## YOUR OBJECTIVE
Reproduce the whole listing, keeping each line as it is.

:::

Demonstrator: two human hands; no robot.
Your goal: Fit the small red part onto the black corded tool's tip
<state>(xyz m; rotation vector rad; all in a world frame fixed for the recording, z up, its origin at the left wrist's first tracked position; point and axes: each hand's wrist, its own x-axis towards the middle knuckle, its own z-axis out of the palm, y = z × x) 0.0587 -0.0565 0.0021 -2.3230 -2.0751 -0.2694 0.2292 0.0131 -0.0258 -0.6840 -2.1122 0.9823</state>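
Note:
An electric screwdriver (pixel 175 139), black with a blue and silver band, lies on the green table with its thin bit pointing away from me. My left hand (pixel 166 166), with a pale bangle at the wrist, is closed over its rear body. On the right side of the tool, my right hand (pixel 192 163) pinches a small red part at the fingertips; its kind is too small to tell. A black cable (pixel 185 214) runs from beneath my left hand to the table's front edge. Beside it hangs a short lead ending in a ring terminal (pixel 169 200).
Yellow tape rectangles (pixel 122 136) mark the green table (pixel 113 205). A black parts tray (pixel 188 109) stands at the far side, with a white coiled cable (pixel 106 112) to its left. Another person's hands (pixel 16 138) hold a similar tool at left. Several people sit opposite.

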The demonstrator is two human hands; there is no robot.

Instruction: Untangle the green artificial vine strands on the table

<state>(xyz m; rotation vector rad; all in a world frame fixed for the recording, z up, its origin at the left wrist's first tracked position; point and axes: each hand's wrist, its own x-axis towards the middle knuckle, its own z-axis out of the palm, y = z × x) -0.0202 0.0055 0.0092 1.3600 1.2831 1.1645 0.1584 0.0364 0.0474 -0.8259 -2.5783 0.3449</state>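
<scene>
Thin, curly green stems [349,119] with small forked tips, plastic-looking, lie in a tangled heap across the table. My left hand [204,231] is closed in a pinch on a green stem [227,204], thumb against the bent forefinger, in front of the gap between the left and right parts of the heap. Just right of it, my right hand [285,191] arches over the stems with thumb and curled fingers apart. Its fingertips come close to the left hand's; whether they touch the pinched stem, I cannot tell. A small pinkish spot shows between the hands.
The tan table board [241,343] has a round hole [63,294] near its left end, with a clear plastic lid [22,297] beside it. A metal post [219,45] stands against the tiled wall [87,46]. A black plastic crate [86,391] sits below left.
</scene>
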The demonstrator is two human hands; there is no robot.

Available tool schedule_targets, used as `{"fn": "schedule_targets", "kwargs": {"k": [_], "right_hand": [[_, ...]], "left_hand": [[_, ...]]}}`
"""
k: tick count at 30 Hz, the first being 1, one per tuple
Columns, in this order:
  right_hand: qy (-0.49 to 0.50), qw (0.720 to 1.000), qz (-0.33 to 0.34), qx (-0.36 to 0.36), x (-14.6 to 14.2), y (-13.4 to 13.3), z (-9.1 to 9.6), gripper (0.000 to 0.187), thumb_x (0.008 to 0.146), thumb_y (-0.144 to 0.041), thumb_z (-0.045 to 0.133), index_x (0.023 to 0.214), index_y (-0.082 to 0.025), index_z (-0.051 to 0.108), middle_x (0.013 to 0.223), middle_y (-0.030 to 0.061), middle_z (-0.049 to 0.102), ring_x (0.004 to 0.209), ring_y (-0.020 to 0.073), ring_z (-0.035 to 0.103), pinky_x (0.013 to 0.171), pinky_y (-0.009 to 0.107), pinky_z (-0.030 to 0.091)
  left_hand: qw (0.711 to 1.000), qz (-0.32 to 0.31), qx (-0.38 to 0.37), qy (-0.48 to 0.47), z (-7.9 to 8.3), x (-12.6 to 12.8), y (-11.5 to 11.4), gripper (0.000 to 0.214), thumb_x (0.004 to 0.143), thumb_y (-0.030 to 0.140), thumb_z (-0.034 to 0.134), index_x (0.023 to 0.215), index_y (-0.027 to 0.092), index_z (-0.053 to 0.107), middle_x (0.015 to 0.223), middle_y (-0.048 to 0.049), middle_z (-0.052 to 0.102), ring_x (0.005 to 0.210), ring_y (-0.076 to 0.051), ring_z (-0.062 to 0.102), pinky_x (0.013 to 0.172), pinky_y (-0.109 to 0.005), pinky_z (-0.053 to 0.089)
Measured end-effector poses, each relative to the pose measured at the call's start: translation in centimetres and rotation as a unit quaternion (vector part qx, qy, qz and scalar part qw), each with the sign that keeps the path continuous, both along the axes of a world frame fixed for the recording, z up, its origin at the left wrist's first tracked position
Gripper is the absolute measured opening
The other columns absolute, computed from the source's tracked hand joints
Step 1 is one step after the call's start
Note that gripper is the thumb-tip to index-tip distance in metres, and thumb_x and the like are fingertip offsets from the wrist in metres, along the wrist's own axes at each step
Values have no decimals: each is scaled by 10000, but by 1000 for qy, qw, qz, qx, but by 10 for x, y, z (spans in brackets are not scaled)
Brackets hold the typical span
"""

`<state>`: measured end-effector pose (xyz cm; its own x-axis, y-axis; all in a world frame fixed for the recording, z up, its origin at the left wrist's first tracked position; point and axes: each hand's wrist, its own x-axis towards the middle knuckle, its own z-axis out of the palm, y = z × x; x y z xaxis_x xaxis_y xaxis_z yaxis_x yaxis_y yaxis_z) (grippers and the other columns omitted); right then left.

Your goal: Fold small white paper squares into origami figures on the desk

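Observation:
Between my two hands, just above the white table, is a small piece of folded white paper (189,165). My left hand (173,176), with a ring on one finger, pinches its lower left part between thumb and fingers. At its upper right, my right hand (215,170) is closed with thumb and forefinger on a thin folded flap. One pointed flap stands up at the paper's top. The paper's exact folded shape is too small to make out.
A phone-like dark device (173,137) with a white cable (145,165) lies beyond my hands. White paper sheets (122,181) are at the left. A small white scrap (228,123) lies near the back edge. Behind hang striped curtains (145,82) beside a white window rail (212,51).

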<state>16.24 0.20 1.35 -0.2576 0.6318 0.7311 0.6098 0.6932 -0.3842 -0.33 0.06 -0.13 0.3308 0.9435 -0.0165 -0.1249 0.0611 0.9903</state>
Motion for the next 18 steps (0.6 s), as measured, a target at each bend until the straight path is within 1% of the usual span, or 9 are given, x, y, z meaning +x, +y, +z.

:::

## REPLY TO THE TASK
Demonstrator: two human hands; no robot.
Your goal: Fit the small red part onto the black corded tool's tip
<state>(xyz m; rotation vector rad; all in a world frame fixed for the recording, z up, its origin at the left wrist's first tracked position; point and axes: each hand's wrist, its own x-axis towards the middle knuckle, its own z-axis out of the palm, y = z × x) 0.0587 -0.0565 0.0021 -2.3230 -2.0751 -0.2694 0.2292 0.0131 -0.0258 -0.6840 -2.1122 0.9823</state>
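Note:
An electric screwdriver (pixel 175 139), black with a blue and silver band, lies on the green table with its thin bit pointing away from me. My left hand (pixel 166 166), with a pale bangle at the wrist, is closed over its rear body. On the right side of the tool, my right hand (pixel 192 163) pinches a small red part at the fingertips; its kind is too small to tell. A black cable (pixel 185 214) runs from beneath my left hand to the table's front edge. Beside it hangs a short lead ending in a ring terminal (pixel 169 200).
Yellow tape rectangles (pixel 122 136) mark the green table (pixel 113 205). A black parts tray (pixel 188 109) stands at the far side, with a white coiled cable (pixel 106 112) to its left. Another person's hands (pixel 16 138) hold a similar tool at left. Several people sit opposite.
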
The demonstrator is two human hands; there is no robot.

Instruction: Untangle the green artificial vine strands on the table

<state>(xyz m; rotation vector rad; all in a world frame fixed for the recording, z up, its origin at the left wrist's first tracked position; point and axes: each hand's wrist, its own x-axis towards the middle knuckle, its own z-axis out of the palm, y = z × x) -0.0202 0.0055 0.0092 1.3600 1.2831 1.1645 0.1584 0.0364 0.0474 -0.8259 -2.5783 0.3449</state>
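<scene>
Thin, curly green stems [349,119] with small forked tips, plastic-looking, lie in a tangled heap across the table. My left hand [204,231] is closed in a pinch on a green stem [227,204], thumb against the bent forefinger, in front of the gap between the left and right parts of the heap. Just right of it, my right hand [285,191] arches over the stems with thumb and curled fingers apart. Its fingertips come close to the left hand's; whether they touch the pinched stem, I cannot tell. A small pinkish spot shows between the hands.
The tan table board [241,343] has a round hole [63,294] near its left end, with a clear plastic lid [22,297] beside it. A metal post [219,45] stands against the tiled wall [87,46]. A black plastic crate [86,391] sits below left.
</scene>
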The demonstrator is two human hands; there is no robot.

Available tool schedule_targets, used as `{"fn": "schedule_targets", "kwargs": {"k": [_], "right_hand": [[_, ...]], "left_hand": [[_, ...]]}}`
"""
k: tick count at 30 Hz, the first being 1, one per tuple
Columns, in this order:
  right_hand: qy (-0.49 to 0.50), qw (0.720 to 1.000), qz (-0.33 to 0.34), qx (-0.36 to 0.36), x (-14.6 to 14.2), y (-13.4 to 13.3), z (-9.1 to 9.6), gripper (0.000 to 0.187), thumb_x (0.008 to 0.146), thumb_y (-0.144 to 0.041), thumb_z (-0.045 to 0.133), index_x (0.023 to 0.214), index_y (-0.082 to 0.025), index_z (-0.051 to 0.108), middle_x (0.013 to 0.223), middle_y (-0.030 to 0.061), middle_z (-0.049 to 0.102), ring_x (0.004 to 0.209), ring_y (-0.020 to 0.073), ring_z (-0.035 to 0.103), pinky_x (0.013 to 0.171), pinky_y (-0.009 to 0.107), pinky_z (-0.030 to 0.091)
  left_hand: qw (0.711 to 1.000), qz (-0.32 to 0.31), qx (-0.38 to 0.37), qy (-0.48 to 0.47), z (-7.9 to 8.3), x (-12.6 to 12.8), y (-11.5 to 11.4), gripper (0.000 to 0.214), thumb_x (0.004 to 0.143), thumb_y (-0.030 to 0.140), thumb_z (-0.034 to 0.134), index_x (0.023 to 0.215), index_y (-0.027 to 0.092), index_z (-0.053 to 0.107), middle_x (0.015 to 0.223), middle_y (-0.048 to 0.049), middle_z (-0.052 to 0.102), ring_x (0.005 to 0.210), ring_y (-0.076 to 0.051), ring_z (-0.062 to 0.102), pinky_x (0.013 to 0.172), pinky_y (-0.109 to 0.005), pinky_z (-0.053 to 0.089)
Measured end-effector poses, each relative to the pose measured at the call's start: translation in centimetres and rotation as a unit quaternion (vector part qx, qy, qz and scalar part qw), each with the sign that keeps the path continuous, both along the axes of a world frame fixed for the recording, z up, its origin at the left wrist's first tracked position
Gripper is the absolute measured opening
The other columns absolute, computed from the source's tracked hand joints
Step 1 is one step after the call's start
Note that gripper is the thumb-tip to index-tip distance in metres, and thumb_x and the like are fingertip offsets from the wrist in metres, along the wrist's own axes at each step
Values have no decimals: each is scaled by 10000, but by 1000 for qy, qw, qz, qx, but by 10 for x, y, z (spans in brackets are not scaled)
Brackets hold the typical span
"""

`<state>`: measured end-effector pose (xyz cm; its own x-axis, y-axis; all in a world frame fixed for the recording, z up, its origin at the left wrist's first tracked position; point and axes: each hand's wrist, its own x-axis towards the middle knuckle, its own z-axis out of the palm, y = z × x; x y z xaxis_x xaxis_y xaxis_z yaxis_x yaxis_y yaxis_z) (grippers and the other columns omitted); right then left.

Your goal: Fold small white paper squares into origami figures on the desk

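Observation:
Between my two hands, just above the white table, is a small piece of folded white paper (189,165). My left hand (173,176), with a ring on one finger, pinches its lower left part between thumb and fingers. At its upper right, my right hand (215,170) is closed with thumb and forefinger on a thin folded flap. One pointed flap stands up at the paper's top. The paper's exact folded shape is too small to make out.
A phone-like dark device (173,137) with a white cable (145,165) lies beyond my hands. White paper sheets (122,181) are at the left. A small white scrap (228,123) lies near the back edge. Behind hang striped curtains (145,82) beside a white window rail (212,51).
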
<state>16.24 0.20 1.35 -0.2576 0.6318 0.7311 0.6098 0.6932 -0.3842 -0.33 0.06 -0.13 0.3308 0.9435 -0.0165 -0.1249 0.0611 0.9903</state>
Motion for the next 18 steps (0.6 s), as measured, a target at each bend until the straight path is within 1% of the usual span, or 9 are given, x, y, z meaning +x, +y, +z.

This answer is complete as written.